1. Integration of healthcare and clinical research
  2. Improvement of individual patient care through innovative information technologies and new opportunities for data handling using interoperability standards
  3. Promotion of a new culture of data sharing
  4. Enabling patients to actively participate in healthcare and research
  5. Adaption of existing curricula to the new challenges (M.Sc. medical informatics/medical data science and in the postgraduate field)

These objectives will be achieved by five components:


SMITH will establish closely cooperating data integration centers (DIC) at all participating university hospitals.
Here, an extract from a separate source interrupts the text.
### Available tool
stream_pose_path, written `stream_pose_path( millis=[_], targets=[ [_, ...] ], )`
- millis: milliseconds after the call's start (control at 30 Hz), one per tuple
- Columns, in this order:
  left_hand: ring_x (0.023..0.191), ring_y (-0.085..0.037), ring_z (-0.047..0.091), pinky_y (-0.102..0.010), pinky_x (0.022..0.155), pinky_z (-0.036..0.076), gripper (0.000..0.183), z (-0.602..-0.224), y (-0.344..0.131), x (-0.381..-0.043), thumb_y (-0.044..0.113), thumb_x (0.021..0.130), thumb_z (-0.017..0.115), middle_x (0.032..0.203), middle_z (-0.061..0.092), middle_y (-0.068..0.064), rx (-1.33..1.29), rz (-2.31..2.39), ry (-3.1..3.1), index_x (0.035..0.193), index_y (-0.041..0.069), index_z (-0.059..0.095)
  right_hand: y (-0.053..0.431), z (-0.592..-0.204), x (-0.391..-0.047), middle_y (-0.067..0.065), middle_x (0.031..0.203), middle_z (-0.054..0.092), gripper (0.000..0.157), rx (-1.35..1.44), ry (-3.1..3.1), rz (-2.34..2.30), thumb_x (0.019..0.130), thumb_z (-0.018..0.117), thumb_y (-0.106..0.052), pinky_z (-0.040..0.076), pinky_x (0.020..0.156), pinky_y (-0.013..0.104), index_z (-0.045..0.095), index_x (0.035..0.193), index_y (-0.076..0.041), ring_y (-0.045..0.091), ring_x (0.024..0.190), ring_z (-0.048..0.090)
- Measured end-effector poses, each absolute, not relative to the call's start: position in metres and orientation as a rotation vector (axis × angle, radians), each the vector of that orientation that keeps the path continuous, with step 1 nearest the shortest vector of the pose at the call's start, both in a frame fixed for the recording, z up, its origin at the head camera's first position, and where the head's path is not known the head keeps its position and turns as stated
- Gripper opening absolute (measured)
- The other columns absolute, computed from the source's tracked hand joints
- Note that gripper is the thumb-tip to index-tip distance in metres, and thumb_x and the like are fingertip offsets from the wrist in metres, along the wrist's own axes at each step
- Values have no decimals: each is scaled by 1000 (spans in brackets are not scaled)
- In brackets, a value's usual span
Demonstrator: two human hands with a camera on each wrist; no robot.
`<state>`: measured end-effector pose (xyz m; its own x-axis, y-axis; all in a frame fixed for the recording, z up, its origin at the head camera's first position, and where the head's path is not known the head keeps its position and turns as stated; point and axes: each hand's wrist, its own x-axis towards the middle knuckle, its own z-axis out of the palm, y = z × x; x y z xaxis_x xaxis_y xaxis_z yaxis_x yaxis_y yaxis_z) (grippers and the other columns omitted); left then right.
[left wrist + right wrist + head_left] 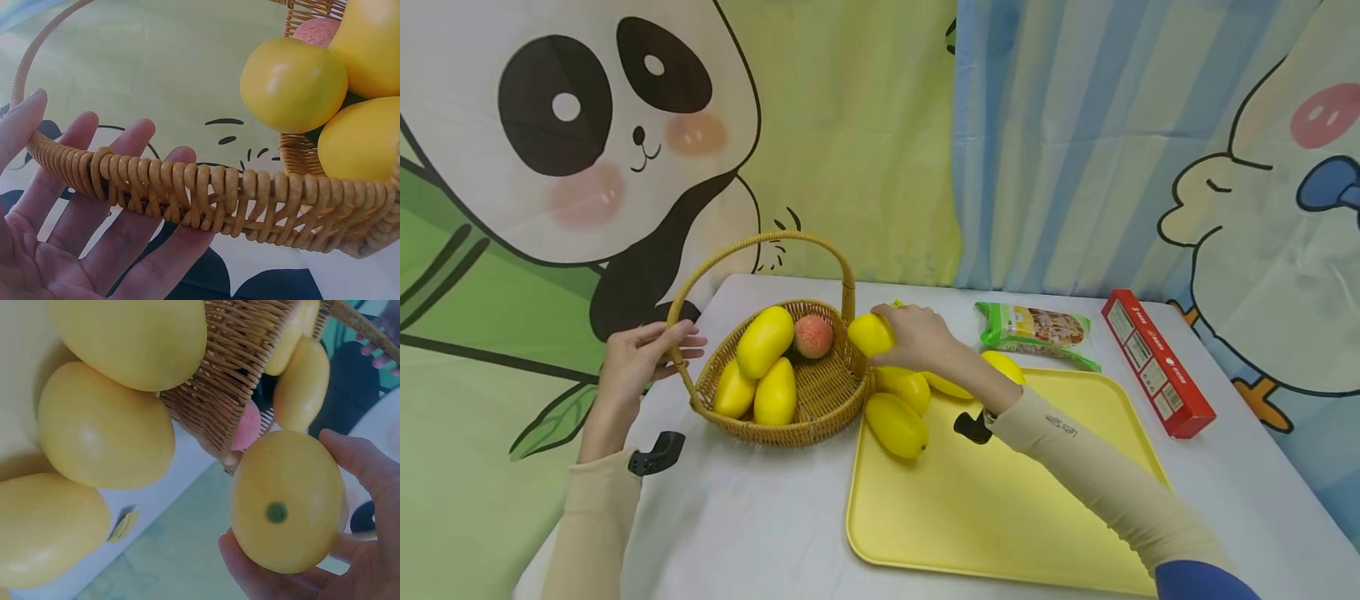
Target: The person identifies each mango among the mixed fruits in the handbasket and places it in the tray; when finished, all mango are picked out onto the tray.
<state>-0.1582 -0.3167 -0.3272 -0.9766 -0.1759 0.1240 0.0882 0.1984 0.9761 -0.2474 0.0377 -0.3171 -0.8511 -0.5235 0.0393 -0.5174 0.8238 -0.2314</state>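
My left hand [643,358] holds the wicker basket [816,432] by the side of its handle [156,184], the handle passing between thumb and fingers. In the left wrist view those fingers extend behind the weave. A yellow mango [287,500] is gripped in my right hand [917,337], just off the basket's right rim in the head view. Its dark green stem spot faces the right wrist camera. Inside the basket lie a stack of mangoes [765,342] and one pinkish-red peach [813,337].
Several more mangoes [897,426] lie at the left and back edges of a yellow tray [1000,517]. Behind the tray are a green packet [1037,329] and, farther right, a red box [1157,362]. A printed curtain [865,150] hangs behind the white table [737,517].
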Motion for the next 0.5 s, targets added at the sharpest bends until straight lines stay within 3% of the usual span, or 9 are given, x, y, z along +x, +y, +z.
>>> stream_pose_path(
  millis=[500],
  targets=[
    [76, -7, 72, -19, 65, 54, 16, -329, -316, -158, 27, 93, 65, 82, 75, 8, 78, -1908, -2225, 99, 14, 72, 108, -343, -204, 15, 107, 68, 74, -643, 3072, -485, 77, 77, -43, 49, 61, 37, 49, 136, -8, 27, 78, 63]
  ],
)
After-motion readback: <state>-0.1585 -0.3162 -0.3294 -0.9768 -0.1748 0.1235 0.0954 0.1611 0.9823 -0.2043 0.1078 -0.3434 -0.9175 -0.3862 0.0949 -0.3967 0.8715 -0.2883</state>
Tasks will include the extraction, curation and standardized storage of relevant data from existing clinical IT systems and functioning as the data broker and trustee that prepares and organizes data use. Further tasks are the use of findings to improve healthcare and allowing clinical and research staff access to the data. For the implementation of these tasks, the DICs will keep electronic health records and synchronizable metadata repositories to endure semantic interoperability. The DIC’s goals also includes developing an IT architecture for extraction, structuring, storage and transfer of data. In the future, structured documentation and data exchange will increasingly start directly at the clinical IT source systems.

Furthermore, a substantial component of the structure will be the implementation of patient participation through information about on-site and cross-institutional research projects as well as through the possibility of giving consent to provide individual-specific data.

In the consortium, technical and semantic interoperability will be established in cooperation with non-university research and business partners. These partners are willing to contribute considerable resources to help SMITH succeed.

A second component of our concept is the establishment of a phenotyping pipeline. The objective is to allow clinicians and researchers to specify analyses of patient data. Therefore it is necessary to algorithmize these requests and to build data records refined by annotation machines which can be used for clinical, epidemiological and medical economics questions. To achieve this we use semantic text analysis methods to process readable documents (admission notes, diagnostic results, medications, billing data) from the hospital information systems and extract diagnoses, findings, medications, adverse reactions, lab data etc. In the concept phase, SMITH has already built a cross-site body of text from three thousand patient-related documents for training purposes.

In a second step, specific phenotypes will be developed and classified. This will gradually lead to a large curated data space of structured information about patients that can be used to optimize patient care and improve research. These data can then be enriched, for example by adding organizational information on any biobanking samples that may be present, with inclusion options for clinical trials, or with additional, non-routine data collections related to the patient.

On the basis of the phenotyping pipeline, two clinical use cases will also be pursued. In the use cases we want to demonstrate the performance of the installed DIC IT infrastructure. Both use cases are custom-made to the internationally recognized medical expertise at the sites.


The first use case concerns “Antibiotic Stewardship” in infectious medicine. The focus is targeted, guideline-compliant application of antibiotics to combat bacterial infections, taking into account the limited number of trained infectious disease specialists in Germany. The use case will be implemented in normal and intensive care units. The aim is to use IT to optimize councils where patient care is discussed. This will lead to more effective antibiotic use in patients with bacterial infections. In addition to a direct improvement in patient care, this also indirectly helps prevent the development of multi-resistant bacteria.

The second use case is limited to intensive care units. By means of continuous analyses from the patient data management system (PMDS), a model-based “algorithmic surveillance” of critically ill patients will be established. This system serves as an alert to initiate faster diagnostic and therapeutic interventions. The data will be analyzed with high performance computing producing annotated results for clinical decision making.

Both use cases will be implemented multiple sites followed by implementation in additional health-care facilities in a later phase.

As a fifth component, we have developed a training and continuing education program that provides similar, modular curricula in the field of M.Sc. medical informatics / medical data science and in postgraduate education. It is also planned to help medical students and physicians prepare for a future with large, high-quality data sets, which are subject to strict data/privacy protection requirements.